INFORMATION SUPPLIED
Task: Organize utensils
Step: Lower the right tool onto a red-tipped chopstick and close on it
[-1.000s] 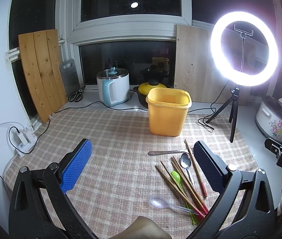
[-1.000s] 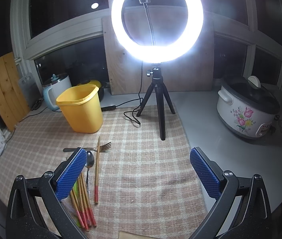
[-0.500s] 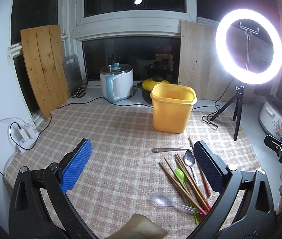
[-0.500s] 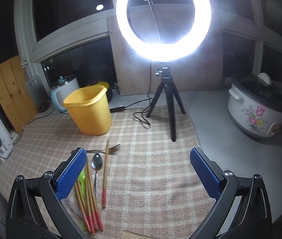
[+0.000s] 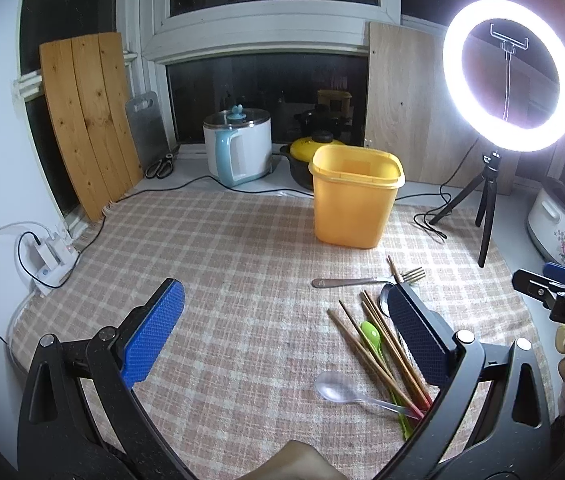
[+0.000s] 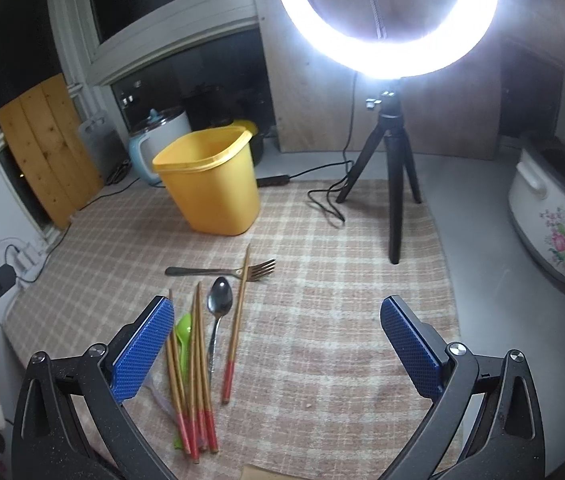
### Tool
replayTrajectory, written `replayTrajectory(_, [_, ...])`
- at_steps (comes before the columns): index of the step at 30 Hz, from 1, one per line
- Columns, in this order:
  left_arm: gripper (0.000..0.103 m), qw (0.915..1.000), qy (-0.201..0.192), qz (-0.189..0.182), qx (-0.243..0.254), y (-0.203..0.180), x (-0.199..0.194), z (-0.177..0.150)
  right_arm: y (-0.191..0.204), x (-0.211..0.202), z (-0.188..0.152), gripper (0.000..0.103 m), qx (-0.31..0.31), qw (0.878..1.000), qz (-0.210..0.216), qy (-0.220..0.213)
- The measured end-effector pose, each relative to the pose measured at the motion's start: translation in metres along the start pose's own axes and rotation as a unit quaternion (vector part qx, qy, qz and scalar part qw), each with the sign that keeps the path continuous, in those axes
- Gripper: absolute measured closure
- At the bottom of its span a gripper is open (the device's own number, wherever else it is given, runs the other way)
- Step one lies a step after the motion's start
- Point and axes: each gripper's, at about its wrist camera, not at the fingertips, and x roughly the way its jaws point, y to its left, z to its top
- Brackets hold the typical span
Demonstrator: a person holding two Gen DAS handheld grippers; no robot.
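Utensils lie on the checked cloth: wooden chopsticks with red ends (image 5: pixel 378 354) (image 6: pixel 196 364), a green spoon (image 5: pixel 372 334) (image 6: pixel 183 330), a metal spoon (image 6: pixel 218 312), a metal fork (image 5: pixel 362 280) (image 6: pixel 222 271) and a clear plastic spoon (image 5: pixel 342 392). A yellow tub (image 5: pixel 354 196) (image 6: pixel 210 180) stands open behind them. My left gripper (image 5: pixel 282 344) is open and empty above the cloth, left of the utensils. My right gripper (image 6: pixel 278 354) is open and empty, its left finger over the chopsticks' left edge.
A lit ring light on a black tripod (image 5: pixel 490 208) (image 6: pixel 396 184) stands right of the tub, its cable trailing on the cloth. A white kettle (image 5: pixel 238 148), a yellow-lidded pot (image 5: pixel 310 152), a flowered cooker (image 6: pixel 554 216), wooden boards (image 5: pixel 86 120) and a power strip (image 5: pixel 50 256) line the edges.
Both grippers have moved forward and lower toward the utensils; the tub, the ring light and the utensils loom larger. Both stay open. Nothing on the cloth has moved.
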Motion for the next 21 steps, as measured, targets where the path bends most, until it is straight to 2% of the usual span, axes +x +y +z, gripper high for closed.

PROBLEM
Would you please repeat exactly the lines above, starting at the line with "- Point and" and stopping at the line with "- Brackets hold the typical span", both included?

THE ANSWER
- Point and axes: each gripper's, at about its wrist camera, not at the fingertips, and x roughly the way its jaws point, y to its left, z to its top
- Brackets hold the typical span

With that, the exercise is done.